▶ WHAT THE TASK ASKS
Write the listing out again in full. Every character must match.

▶ EXERCISE DATA
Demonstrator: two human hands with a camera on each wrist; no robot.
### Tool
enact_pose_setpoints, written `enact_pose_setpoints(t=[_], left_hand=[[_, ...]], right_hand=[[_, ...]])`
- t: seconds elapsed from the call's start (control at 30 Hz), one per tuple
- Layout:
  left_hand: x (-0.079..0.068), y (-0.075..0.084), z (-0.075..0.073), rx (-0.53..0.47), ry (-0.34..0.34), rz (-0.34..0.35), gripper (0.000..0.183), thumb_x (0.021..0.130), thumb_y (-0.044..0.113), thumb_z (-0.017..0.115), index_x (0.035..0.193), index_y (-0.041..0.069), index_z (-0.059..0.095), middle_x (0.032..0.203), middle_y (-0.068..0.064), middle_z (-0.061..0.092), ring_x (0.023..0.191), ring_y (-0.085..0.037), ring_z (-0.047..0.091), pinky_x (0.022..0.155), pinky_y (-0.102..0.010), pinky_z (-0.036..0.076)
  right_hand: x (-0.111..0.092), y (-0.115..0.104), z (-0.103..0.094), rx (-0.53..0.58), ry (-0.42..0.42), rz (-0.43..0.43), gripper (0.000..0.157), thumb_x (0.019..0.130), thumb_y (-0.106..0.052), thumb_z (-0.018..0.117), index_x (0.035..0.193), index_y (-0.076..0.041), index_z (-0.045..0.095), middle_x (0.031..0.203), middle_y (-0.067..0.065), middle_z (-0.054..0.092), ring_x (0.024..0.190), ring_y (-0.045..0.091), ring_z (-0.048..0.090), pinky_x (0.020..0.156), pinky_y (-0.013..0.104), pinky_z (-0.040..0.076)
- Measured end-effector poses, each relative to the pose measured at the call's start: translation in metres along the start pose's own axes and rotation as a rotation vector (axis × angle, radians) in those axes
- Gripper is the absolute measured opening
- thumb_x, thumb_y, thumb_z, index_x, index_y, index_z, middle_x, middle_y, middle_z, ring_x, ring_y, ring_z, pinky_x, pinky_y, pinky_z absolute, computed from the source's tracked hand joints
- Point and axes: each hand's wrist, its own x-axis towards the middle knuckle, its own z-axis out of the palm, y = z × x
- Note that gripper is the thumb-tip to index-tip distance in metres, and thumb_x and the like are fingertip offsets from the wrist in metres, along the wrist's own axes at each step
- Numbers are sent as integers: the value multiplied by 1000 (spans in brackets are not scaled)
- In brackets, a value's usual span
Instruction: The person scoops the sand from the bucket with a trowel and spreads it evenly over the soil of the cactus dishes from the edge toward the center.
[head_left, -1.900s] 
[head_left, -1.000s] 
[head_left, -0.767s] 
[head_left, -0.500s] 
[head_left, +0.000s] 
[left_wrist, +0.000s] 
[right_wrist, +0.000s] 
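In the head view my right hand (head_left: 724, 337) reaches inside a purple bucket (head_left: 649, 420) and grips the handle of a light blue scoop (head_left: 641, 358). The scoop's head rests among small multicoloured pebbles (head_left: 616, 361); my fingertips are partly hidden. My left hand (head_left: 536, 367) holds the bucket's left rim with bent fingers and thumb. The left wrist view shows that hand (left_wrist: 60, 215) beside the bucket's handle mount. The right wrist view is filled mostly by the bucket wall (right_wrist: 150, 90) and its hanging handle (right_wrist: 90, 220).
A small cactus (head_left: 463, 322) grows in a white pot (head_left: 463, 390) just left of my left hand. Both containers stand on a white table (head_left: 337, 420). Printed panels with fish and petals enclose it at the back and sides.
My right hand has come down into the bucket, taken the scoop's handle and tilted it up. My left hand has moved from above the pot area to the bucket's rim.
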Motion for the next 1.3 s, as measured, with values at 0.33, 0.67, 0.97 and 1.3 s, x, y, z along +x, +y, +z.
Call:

▶ FINAL ANSWER
Demonstrator: two human hands with a camera on each wrist; no robot.
### Tool
enact_pose_setpoints, written `enact_pose_setpoints(t=[_], left_hand=[[_, ...]], right_hand=[[_, ...]])`
- t: seconds elapsed from the call's start (control at 30 Hz), one per tuple
- Layout:
  left_hand: x (-0.079..0.068), y (-0.075..0.084), z (-0.075..0.073), rx (-0.53..0.47), ry (-0.34..0.34), rz (-0.34..0.35), gripper (0.000..0.183), thumb_x (0.021..0.130), thumb_y (-0.044..0.113), thumb_z (-0.017..0.115), index_x (0.035..0.193), index_y (-0.041..0.069), index_z (-0.059..0.095), middle_x (0.032..0.203), middle_y (-0.068..0.064), middle_z (-0.061..0.092), ring_x (0.023..0.191), ring_y (-0.085..0.037), ring_z (-0.047..0.091), pinky_x (0.022..0.155), pinky_y (-0.102..0.010), pinky_z (-0.036..0.076)
  right_hand: x (-0.111..0.092), y (-0.115..0.104), z (-0.103..0.094), rx (-0.53..0.58), ry (-0.42..0.42), rz (-0.43..0.43), gripper (0.000..0.157), thumb_x (0.019..0.130), thumb_y (-0.106..0.052), thumb_z (-0.018..0.117), index_x (0.035..0.193), index_y (-0.076..0.041), index_z (-0.045..0.095), middle_x (0.031..0.203), middle_y (-0.067..0.065), middle_z (-0.054..0.092), ring_x (0.024..0.190), ring_y (-0.045..0.091), ring_z (-0.048..0.090), pinky_x (0.020..0.156), pinky_y (-0.013..0.104), pinky_z (-0.040..0.076)
- Measured end-effector poses, each relative to the pose measured at the call's start: translation in metres along the start pose's own axes and rotation as a rotation vector (axis × angle, radians) in those axes
- Gripper is the absolute measured opening
- thumb_x, thumb_y, thumb_z, index_x, index_y, index_z, middle_x, middle_y, middle_z, ring_x, ring_y, ring_z, pinky_x, pinky_y, pinky_z absolute, computed from the source's tracked hand joints
- Point and axes: each hand's wrist, its own x-axis towards the middle knuckle, its own z-axis out of the palm, y = z × x
- Note that gripper is the thumb-tip to index-tip distance in metres, and thumb_x and the like are fingertip offsets from the wrist in metres, along the wrist's own axes at each step
- Numbers are sent as integers: the value multiplied by 1000 (spans in brackets are not scaled)
- In brackets, a value's usual span
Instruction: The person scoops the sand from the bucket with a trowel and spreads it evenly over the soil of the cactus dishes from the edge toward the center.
[head_left, -1.900s] 
[head_left, -1.000s] 
[head_left, -0.767s] 
[head_left, -0.500s] 
[head_left, +0.000s] 
[left_wrist, +0.000s] 
[right_wrist, +0.000s] 
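In the head view my right hand (head_left: 724, 337) reaches inside a purple bucket (head_left: 649, 420) and grips the handle of a light blue scoop (head_left: 641, 358). The scoop's head rests among small multicoloured pebbles (head_left: 616, 361); my fingertips are partly hidden. My left hand (head_left: 536, 367) holds the bucket's left rim with bent fingers and thumb. The left wrist view shows that hand (left_wrist: 60, 215) beside the bucket's handle mount. The right wrist view is filled mostly by the bucket wall (right_wrist: 150, 90) and its hanging handle (right_wrist: 90, 220).
A small cactus (head_left: 463, 322) grows in a white pot (head_left: 463, 390) just left of my left hand. Both containers stand on a white table (head_left: 337, 420). Printed panels with fish and petals enclose it at the back and sides.
My right hand has come down into the bucket, taken the scoop's handle and tilted it up. My left hand has moved from above the pot area to the bucket's rim.
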Motion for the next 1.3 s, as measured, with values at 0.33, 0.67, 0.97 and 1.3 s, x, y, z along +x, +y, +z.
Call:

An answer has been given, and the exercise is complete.